Sad about no longer being attracted to DW

Anonymous
Anonymous wrote:
Anonymous wrote:Some women's bodies don't bounce back from childbearing as some other women's bodies do.

Most regular working women don't have the multiple hours per day to put into fitness routines and cooking super clean healthy meals, even if her children and husband would eat that food if she did.

How much of the housekeeping and life management are you doing, OP? How much of the childcare and shuttling to activities are you doing? How much shopping and cooking? How much time are you giving her to sleep, to engage in fitness, etc?

There are seasons to life, OP. Sounds like you have most of what makes a very good marriage and your wife's body paid the price to give you two beautiful children.

So yeah, you can be sad that youth has passed you by and you and your wife aren't hotties anymore, but please don't expect an outpouring of sympathy.


We have a live-in nanny/housekeeper and I do my fair share of chores/childcare. We both exercise regularly. I think it comes down to eating too much. Or not cutting back with metabolism being slower.


This guy is so full of it. He just doesn’t want to admit he doesn’t pull his weight.
Anonymous
Anonymous wrote:I would be upset if my husband put on like 100 extra pounds for no good reason too. I'd probably divorce him bc I don't find that attractive or want to be associated with someone who is that fat in a daily basis. If it's from like a legit health issue (cancer) different story but I see it all the time: women have kids and then get super fat. I'm a woman and have 3 kids and am still at my thin college weight.


So much for “for better or worse” geez!
Anonymous
OP - how does your wife feel about herself? Does she feel good? Great? Sexy? Alive? Very different than she had before? She may “have let herself go” because she is not feeling energized in her life and in her relationship with you. Adore her like the sexual goddess she is and you may be rewarded - and her body size and shape may not even change.
Anonymous
Anonymous wrote:
Anonymous wrote:
Anonymous wrote:Some women's bodies don't bounce back from childbearing as some other women's bodies do.
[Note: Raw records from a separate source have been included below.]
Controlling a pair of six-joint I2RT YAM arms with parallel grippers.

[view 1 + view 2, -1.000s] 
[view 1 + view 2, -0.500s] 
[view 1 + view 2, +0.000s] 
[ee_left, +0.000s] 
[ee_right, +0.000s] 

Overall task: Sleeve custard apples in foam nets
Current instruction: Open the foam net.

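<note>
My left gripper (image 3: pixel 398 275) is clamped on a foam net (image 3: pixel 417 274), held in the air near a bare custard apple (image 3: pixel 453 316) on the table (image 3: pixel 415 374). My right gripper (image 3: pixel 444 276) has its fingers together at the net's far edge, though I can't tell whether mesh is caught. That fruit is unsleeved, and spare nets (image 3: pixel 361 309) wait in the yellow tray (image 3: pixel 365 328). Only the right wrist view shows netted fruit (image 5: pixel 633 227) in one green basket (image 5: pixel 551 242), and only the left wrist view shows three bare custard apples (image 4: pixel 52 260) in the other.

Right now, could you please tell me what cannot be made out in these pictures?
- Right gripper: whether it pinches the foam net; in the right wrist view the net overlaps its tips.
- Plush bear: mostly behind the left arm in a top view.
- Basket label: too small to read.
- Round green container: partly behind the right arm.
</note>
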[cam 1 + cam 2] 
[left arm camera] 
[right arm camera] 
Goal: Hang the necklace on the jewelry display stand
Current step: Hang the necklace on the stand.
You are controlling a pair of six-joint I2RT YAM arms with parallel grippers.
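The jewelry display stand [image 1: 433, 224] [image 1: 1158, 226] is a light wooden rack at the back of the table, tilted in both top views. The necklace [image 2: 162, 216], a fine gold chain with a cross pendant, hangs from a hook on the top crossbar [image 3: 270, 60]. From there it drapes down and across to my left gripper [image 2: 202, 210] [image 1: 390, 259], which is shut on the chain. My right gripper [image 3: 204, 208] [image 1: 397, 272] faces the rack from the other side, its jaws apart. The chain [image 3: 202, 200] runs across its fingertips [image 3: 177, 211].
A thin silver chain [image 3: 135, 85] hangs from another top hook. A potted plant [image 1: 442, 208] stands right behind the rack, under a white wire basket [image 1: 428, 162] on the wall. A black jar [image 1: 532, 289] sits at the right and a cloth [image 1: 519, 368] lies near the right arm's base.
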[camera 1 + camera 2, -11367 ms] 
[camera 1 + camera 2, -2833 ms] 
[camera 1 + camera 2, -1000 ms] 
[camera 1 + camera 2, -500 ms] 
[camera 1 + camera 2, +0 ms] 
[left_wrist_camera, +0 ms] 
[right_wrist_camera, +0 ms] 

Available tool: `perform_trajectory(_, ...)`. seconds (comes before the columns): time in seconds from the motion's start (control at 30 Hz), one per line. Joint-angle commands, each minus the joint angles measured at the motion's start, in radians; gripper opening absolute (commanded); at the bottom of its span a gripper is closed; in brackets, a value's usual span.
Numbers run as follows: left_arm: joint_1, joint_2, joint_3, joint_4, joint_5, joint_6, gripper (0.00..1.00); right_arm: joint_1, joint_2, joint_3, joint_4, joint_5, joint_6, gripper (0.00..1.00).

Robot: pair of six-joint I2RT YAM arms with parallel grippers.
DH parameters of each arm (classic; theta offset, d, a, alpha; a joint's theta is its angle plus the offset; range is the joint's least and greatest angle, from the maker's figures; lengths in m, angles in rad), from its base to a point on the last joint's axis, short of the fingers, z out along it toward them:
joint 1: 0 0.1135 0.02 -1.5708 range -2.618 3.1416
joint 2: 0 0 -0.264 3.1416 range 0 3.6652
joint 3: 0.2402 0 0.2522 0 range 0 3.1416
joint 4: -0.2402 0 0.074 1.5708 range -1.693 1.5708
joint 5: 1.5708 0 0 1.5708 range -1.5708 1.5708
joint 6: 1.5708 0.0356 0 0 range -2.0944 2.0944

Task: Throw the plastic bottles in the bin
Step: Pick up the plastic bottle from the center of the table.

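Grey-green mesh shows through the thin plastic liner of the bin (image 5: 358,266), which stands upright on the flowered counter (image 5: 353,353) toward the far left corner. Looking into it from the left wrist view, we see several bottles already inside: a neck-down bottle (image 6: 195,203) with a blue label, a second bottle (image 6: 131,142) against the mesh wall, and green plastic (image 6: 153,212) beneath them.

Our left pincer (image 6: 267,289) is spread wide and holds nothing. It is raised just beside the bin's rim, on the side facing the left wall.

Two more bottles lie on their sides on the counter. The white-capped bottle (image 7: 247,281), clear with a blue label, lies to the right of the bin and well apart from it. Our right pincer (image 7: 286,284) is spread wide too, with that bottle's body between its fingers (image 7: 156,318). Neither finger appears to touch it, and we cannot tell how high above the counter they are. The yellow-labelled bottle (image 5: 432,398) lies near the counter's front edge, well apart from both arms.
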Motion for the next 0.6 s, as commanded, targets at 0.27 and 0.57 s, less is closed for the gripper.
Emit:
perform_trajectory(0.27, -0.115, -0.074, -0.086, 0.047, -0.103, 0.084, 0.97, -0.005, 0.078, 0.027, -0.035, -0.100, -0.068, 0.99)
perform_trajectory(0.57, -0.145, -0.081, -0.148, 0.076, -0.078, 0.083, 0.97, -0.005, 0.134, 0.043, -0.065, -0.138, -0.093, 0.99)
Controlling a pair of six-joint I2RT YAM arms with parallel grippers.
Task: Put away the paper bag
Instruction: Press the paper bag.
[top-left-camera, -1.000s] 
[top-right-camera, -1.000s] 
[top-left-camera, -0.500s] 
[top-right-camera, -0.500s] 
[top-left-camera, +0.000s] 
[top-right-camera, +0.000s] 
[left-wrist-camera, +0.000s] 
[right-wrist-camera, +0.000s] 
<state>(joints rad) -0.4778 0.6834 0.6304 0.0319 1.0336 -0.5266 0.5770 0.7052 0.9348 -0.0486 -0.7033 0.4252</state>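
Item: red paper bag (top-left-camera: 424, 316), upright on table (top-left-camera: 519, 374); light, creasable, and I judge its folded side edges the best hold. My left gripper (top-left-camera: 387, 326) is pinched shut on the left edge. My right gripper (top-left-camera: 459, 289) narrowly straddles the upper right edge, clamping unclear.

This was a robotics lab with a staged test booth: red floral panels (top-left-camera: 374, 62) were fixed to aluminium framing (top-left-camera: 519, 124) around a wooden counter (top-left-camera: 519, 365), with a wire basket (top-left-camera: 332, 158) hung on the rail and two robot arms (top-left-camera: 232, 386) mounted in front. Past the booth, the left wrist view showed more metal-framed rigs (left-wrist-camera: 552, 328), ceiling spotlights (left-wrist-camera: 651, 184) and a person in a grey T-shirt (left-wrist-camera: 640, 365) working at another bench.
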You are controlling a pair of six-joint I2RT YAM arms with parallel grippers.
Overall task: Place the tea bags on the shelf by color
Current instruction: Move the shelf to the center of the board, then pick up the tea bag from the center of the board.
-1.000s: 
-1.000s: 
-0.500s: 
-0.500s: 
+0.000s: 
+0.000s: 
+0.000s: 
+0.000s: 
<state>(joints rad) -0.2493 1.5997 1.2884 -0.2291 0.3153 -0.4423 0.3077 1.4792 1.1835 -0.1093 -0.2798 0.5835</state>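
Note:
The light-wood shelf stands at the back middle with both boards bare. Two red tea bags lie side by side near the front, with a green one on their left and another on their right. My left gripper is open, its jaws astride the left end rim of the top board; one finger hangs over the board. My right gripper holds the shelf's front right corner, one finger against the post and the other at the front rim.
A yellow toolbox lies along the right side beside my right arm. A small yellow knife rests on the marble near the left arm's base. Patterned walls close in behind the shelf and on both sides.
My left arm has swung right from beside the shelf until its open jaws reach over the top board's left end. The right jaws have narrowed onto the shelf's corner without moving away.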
Most regular working women don't have the multiple hours per day to put into fitness routines and cooking super clean healthy meals, even if her children and husband would eat that food if she did.

How much of the housekeeping and life management are you doing, OP? How much of the childcare and shuttling to activities are you doing? How much shopping and cooking? How much time are you giving her to sleep, to engage in fitness, etc?

There are seasons to life, OP. Sounds like you have most of what makes a very good marriage and your wife's body paid the price to give you two beautiful children.

So yeah, you can be sad that youth has passed you by and you and your wife aren't hotties anymore, but please don't expect an outpouring of sympathy.


I know you're trying to be empathetic, but I honestly think some people just don't want to be healthy. It takes 2 minutes to open a can of tuna and dump it on a bed of kale.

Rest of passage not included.